Records follow. Pull out every line that contains "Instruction".

--- Input data ---

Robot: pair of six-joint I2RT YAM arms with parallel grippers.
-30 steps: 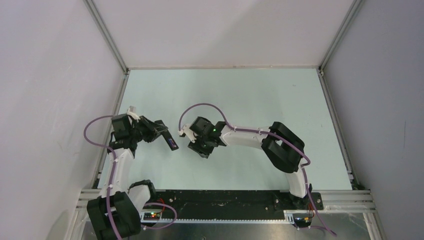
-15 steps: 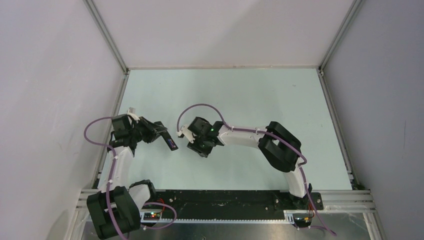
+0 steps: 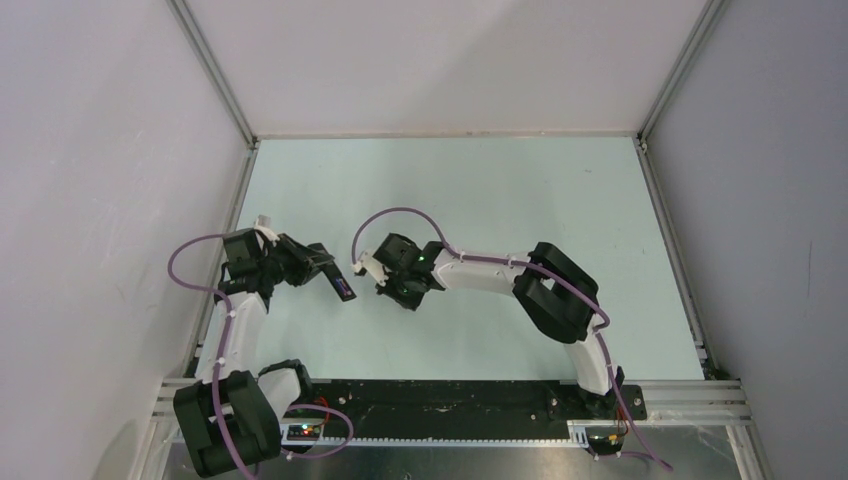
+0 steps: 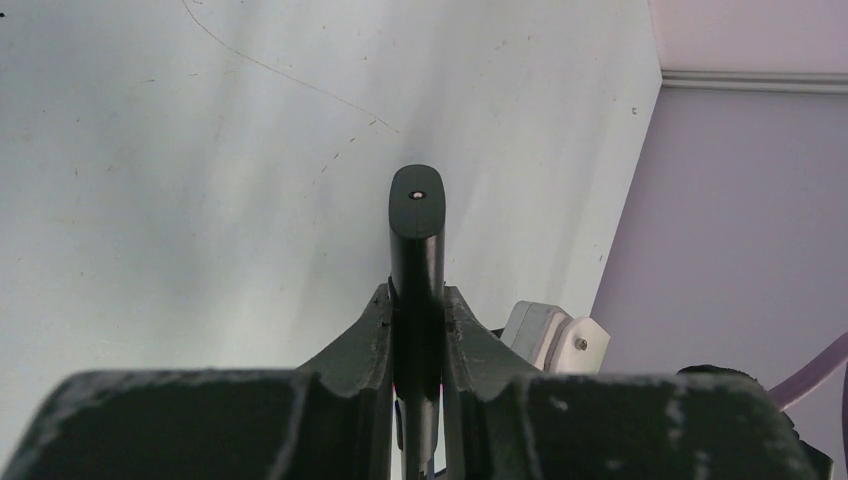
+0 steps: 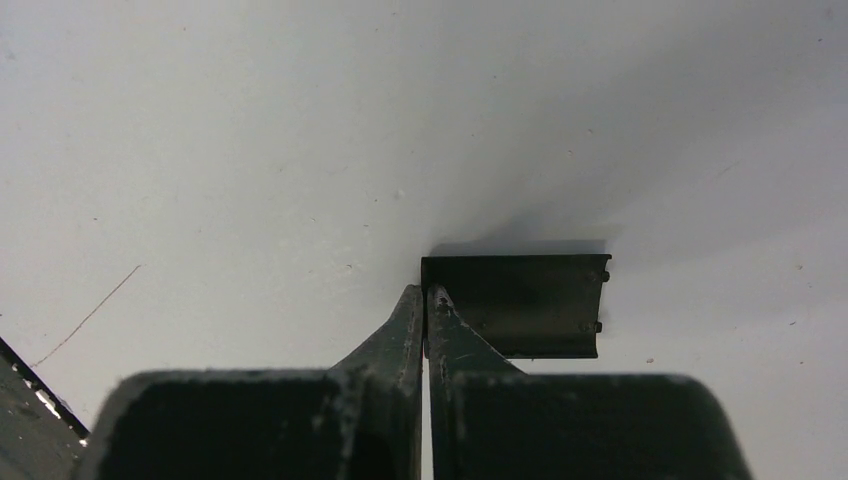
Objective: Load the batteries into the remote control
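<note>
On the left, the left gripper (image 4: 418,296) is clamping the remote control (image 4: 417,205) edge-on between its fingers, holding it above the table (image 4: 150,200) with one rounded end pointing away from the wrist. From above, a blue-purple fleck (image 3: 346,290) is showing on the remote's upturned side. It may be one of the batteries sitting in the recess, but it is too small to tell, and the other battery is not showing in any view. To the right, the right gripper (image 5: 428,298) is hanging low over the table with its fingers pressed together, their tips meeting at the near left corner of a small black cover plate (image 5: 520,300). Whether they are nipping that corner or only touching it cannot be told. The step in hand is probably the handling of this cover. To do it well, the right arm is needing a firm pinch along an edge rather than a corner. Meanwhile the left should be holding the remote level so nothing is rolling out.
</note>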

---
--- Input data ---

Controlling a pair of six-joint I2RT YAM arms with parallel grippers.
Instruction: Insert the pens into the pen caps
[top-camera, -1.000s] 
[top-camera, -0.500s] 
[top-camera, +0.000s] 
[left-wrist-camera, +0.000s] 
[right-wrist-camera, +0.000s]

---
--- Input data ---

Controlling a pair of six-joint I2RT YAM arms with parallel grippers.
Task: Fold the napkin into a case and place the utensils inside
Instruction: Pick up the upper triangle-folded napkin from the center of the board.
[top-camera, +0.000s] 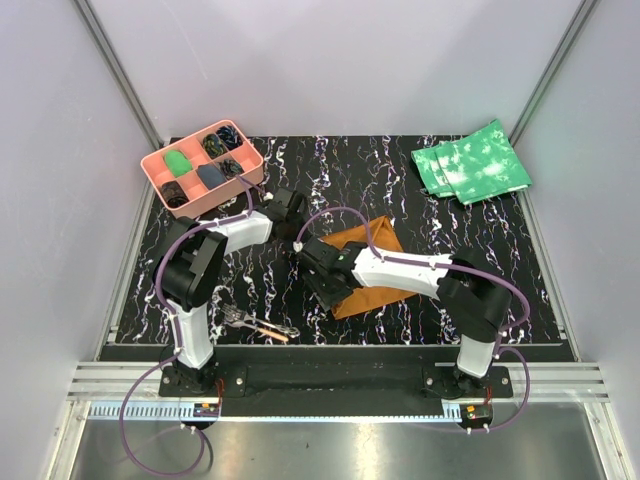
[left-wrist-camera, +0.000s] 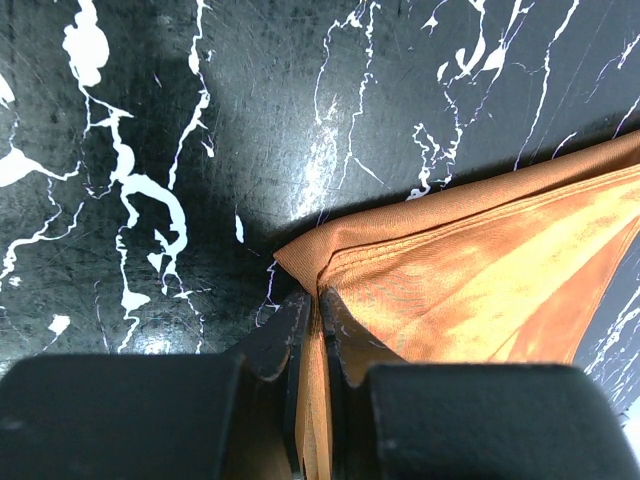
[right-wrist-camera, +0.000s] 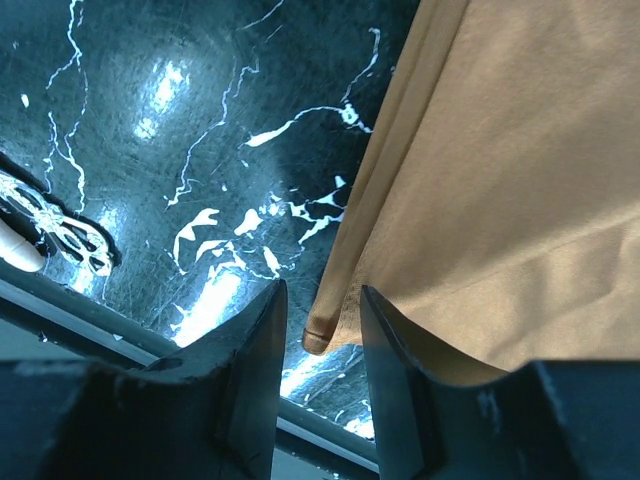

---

### Exercise response
Instruction: Insert the pens into the pen caps
Instruction: Pick up the upper triangle-folded napkin from the center of the board.

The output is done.